Black Mirror, although an anthology show with a variety of types of story, is basically a techno-horror with science fiction elements. By veering into outright fantasy, Mazey Day breaks the promise to viewers built up over five seasons, that what they are watching could plausibly happen at some point in our future.

If the episodes had been listed in the order they were written, Mazey Day would have been better received – not a classic, perhaps, but not the disappointment many viewers felt it was.
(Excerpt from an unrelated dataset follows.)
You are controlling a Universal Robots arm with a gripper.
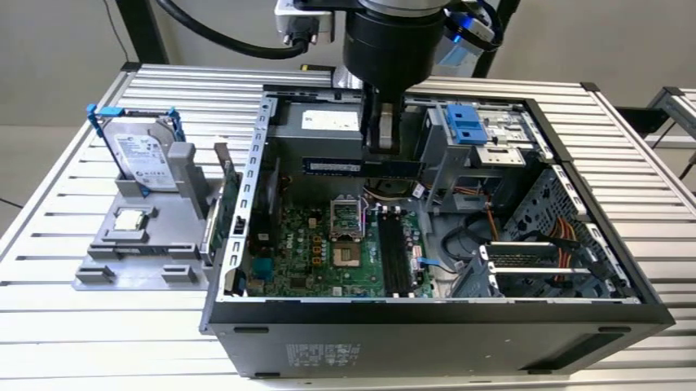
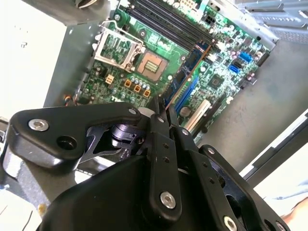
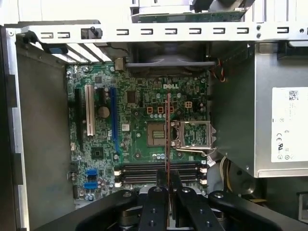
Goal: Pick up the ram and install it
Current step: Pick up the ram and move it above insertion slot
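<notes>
Black metal gripper fingers clamp the ram, a slim, long dark-green circuit-board stick with black chips. It hangs level, on edge, above the green motherboard inside the open grey computer case, crosswise to the black memory slots below. Case walls stand well apart from its flat faces.
</notes>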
Watch Demon 79 first, with its “Red Mirror” branding, and you can see a story that is obviously trying something a bit different as the introduction to this new, long-awaited series. Mazey Day then comes as far less of a nonsensical shock, because the existence of Demon 79 has you primed for the possibility of something paranormal happening (and, even better, put the “Red Mirror” branding on that one too). Beyond the Sea stays where it is, bridging the gap between two period pieces with supernatural elements and two near-contemporary, typical Black Mirror episodes by being a much more typical Black Mirror episode, but with another period setting. Then you can finish off the season with Loch Henry and Joan is Awful, bringing you back into the world of Black Mirror that you have been missing for the past four years. That’s what we will be doing when we re-watch this season.

All five episodes of Black Mirror season 6 are available to stream on Netflix now.